▸ **WORK TASK**: What you give back should be exactly the lines from the one with "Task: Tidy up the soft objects" through the final line of the material, pictures removed; please add nothing.

- Opening Delimiter -

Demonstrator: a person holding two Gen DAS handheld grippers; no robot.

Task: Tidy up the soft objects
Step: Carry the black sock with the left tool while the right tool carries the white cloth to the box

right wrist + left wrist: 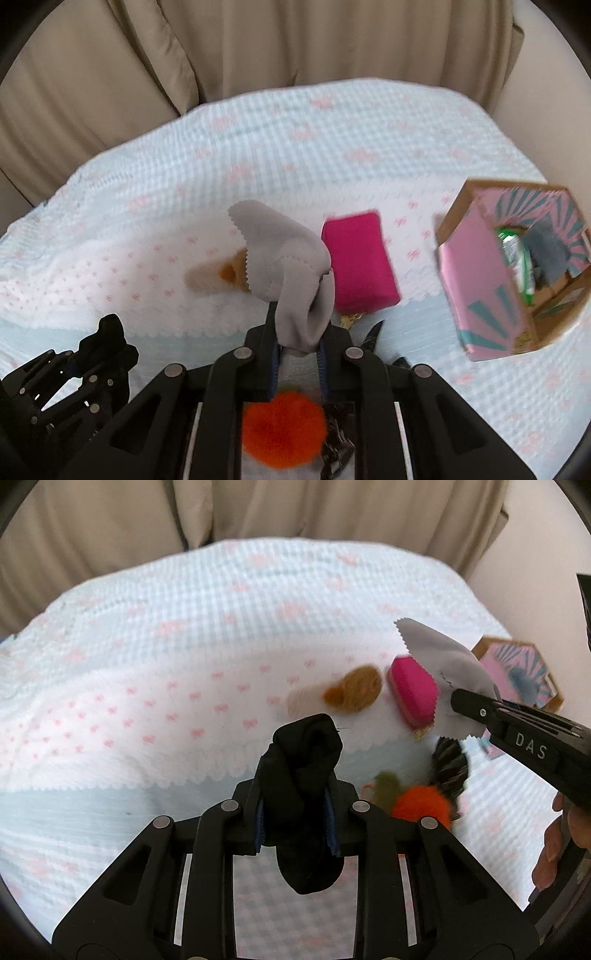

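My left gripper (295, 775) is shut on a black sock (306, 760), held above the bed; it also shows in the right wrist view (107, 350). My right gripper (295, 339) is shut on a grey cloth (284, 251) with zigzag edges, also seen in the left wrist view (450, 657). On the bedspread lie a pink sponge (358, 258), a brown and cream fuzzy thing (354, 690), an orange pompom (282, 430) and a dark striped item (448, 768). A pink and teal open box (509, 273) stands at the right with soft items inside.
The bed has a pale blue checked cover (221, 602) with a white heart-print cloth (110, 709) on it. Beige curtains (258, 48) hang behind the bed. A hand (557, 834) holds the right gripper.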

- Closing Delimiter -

▸ **EXERCISE RESPONSE**:
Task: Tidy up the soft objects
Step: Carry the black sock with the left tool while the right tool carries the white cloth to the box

right wrist + left wrist: 

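My left gripper (295, 775) is shut on a black sock (306, 760), held above the bed; it also shows in the right wrist view (107, 350). My right gripper (295, 339) is shut on a grey cloth (284, 251) with zigzag edges, also seen in the left wrist view (450, 657). On the bedspread lie a pink sponge (358, 258), a brown and cream fuzzy thing (354, 690), an orange pompom (282, 430) and a dark striped item (448, 768). A pink and teal open box (509, 273) stands at the right with soft items inside.
The bed has a pale blue checked cover (221, 602) with a white heart-print cloth (110, 709) on it. Beige curtains (258, 48) hang behind the bed. A hand (557, 834) holds the right gripper.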

The exercise is done, with nothing left to add.